**Aim of the task**
The required output is the exact run of lines below that opens at the line with "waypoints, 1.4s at" and closes at the line with "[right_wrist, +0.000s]".

= = = = = = =

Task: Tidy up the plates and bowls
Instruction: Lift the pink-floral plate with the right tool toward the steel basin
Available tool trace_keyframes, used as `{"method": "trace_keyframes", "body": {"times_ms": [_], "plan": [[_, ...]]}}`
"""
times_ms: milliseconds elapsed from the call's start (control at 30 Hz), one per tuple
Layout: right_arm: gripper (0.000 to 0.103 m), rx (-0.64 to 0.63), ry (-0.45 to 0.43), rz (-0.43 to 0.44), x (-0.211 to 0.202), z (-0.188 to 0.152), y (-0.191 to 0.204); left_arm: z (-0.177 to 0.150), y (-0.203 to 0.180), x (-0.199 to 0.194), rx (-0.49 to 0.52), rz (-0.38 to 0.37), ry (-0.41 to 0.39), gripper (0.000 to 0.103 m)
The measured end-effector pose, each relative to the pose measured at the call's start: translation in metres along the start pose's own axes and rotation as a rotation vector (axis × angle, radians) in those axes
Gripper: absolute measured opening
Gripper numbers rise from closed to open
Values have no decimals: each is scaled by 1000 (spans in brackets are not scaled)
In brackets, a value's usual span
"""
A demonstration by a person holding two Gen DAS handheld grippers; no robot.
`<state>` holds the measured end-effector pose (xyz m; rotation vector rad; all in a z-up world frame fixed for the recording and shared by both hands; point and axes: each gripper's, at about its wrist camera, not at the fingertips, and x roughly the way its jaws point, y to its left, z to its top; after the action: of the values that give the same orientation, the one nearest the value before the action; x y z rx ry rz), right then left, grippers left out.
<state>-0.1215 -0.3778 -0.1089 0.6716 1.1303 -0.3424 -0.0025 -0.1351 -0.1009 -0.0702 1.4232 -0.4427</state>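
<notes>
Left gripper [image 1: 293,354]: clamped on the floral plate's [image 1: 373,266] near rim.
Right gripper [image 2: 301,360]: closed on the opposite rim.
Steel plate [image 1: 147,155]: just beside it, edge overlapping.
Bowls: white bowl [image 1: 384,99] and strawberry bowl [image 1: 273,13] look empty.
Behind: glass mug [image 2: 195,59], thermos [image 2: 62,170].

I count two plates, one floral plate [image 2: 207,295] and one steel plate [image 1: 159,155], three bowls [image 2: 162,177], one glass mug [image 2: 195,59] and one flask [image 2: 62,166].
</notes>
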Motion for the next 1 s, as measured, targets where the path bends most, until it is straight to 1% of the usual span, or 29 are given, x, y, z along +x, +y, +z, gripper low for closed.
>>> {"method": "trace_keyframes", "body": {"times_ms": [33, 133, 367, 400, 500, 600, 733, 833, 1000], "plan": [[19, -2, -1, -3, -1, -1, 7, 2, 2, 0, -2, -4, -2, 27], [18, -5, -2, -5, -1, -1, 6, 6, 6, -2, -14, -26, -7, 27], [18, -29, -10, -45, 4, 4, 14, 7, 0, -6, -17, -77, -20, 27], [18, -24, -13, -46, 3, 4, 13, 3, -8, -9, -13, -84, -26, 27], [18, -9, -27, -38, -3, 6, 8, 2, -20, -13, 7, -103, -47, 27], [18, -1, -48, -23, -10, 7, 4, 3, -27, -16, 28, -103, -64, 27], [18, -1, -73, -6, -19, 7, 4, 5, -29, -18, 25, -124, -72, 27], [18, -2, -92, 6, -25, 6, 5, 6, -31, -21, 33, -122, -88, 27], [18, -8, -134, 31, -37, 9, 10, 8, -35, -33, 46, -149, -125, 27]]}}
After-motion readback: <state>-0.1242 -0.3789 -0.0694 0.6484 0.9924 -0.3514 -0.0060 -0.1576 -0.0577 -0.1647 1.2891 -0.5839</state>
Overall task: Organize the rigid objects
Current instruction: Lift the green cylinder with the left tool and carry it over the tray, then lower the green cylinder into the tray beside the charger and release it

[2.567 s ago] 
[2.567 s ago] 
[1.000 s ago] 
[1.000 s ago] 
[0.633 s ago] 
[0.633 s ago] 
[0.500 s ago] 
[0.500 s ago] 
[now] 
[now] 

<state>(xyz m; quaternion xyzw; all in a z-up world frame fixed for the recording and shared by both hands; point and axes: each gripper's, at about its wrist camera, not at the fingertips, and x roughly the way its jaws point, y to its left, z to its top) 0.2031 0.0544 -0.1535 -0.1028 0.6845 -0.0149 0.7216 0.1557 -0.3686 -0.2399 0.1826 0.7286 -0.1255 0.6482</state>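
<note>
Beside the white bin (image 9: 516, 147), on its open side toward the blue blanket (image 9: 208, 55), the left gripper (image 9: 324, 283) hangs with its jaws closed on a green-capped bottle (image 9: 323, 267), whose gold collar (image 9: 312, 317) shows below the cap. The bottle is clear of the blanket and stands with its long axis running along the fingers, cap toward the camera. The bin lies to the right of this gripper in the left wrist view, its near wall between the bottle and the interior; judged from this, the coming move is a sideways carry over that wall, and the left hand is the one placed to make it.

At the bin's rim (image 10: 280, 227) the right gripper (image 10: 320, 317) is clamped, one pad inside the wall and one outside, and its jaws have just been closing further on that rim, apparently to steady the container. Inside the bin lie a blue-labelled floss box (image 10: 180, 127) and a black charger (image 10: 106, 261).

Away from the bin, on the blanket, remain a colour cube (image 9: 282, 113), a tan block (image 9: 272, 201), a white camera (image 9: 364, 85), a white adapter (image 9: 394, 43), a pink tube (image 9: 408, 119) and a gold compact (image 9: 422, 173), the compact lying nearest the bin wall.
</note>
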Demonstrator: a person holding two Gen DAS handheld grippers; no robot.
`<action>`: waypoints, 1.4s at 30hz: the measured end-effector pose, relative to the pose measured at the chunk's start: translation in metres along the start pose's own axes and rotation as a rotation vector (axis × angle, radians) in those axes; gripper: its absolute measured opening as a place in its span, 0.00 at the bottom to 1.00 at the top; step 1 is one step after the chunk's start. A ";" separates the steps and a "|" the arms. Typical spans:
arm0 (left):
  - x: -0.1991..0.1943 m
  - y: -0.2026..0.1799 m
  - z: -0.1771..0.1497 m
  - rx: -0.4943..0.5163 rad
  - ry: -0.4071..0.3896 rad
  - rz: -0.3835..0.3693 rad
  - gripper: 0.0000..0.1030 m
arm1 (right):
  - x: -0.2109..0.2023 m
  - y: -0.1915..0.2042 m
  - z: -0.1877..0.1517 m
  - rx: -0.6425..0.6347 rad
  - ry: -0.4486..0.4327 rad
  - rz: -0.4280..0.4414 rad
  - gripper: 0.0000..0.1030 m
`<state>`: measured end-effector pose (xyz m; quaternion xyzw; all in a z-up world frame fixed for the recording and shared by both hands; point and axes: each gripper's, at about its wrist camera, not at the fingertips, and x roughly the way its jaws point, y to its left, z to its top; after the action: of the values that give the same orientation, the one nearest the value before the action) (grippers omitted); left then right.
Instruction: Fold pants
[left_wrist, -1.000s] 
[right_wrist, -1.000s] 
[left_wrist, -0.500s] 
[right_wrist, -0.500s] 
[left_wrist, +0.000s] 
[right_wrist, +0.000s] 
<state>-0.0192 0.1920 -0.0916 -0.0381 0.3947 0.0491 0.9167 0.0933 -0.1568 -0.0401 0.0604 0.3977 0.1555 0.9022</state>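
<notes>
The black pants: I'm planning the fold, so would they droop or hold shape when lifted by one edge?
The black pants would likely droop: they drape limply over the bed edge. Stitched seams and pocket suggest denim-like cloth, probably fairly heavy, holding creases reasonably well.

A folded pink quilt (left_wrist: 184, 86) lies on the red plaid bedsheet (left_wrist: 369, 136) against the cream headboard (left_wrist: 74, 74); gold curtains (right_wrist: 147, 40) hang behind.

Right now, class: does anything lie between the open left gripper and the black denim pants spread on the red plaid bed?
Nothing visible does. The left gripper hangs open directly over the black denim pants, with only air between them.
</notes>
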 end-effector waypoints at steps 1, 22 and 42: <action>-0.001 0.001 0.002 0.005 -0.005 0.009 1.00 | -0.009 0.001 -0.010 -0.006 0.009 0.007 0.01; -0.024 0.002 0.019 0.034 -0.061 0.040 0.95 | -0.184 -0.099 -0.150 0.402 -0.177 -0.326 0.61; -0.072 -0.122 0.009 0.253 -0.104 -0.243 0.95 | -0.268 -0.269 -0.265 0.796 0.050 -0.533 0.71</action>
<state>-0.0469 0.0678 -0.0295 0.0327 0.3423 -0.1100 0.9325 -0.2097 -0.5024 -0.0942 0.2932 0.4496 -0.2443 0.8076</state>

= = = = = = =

**Problem solution**
`<action>`: waypoints, 1.4s at 30hz: the measured end-effector pose, relative to the pose measured at the chunk's start: translation in metres along the start pose's own axes and rotation as a rotation vector (axis × angle, radians) in those axes; gripper: its absolute measured opening as a place in its span, 0.00 at the bottom to 1.00 at the top; step 1 is one step after the chunk's start. A ";" separates the steps and a "|" the arms. Typical spans:
arm0 (left):
  - x: -0.1991..0.1943 m
  - y: -0.2026..0.1799 m
  - z: -0.1771..0.1497 m
  - rx: -0.4943..0.5163 rad
  - ry: -0.4071..0.3896 rad
  - rz: -0.3835..0.3693 rad
  - gripper: 0.0000..0.1030 m
arm1 (right):
  - x: -0.2109..0.2023 m
  - y: -0.1915..0.2042 m
  - z: -0.1877..0.1517 m
  - rx: -0.6425..0.6347 rad
  - ry: -0.4486..0.4327 rad
  - rz: -0.4280..0.4414 rad
  - gripper: 0.0000..0.1030 m
`<state>`: measured end-effector pose (xyz m; quaternion xyzw; all in a z-up world frame fixed for the recording and shared by both hands; point and axes: each gripper's, at about its wrist camera, not at the fingertips, and x roughly the way its jaws point, y to its left, z to its top; after the action: of the values that give the same orientation, the one nearest the value before the action) (grippers omitted); left then right.
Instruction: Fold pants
[left_wrist, -1.000s] 
[right_wrist, -1.000s] 
[left_wrist, -0.500s] 
[right_wrist, -0.500s] 
[left_wrist, +0.000s] 
[right_wrist, +0.000s] 

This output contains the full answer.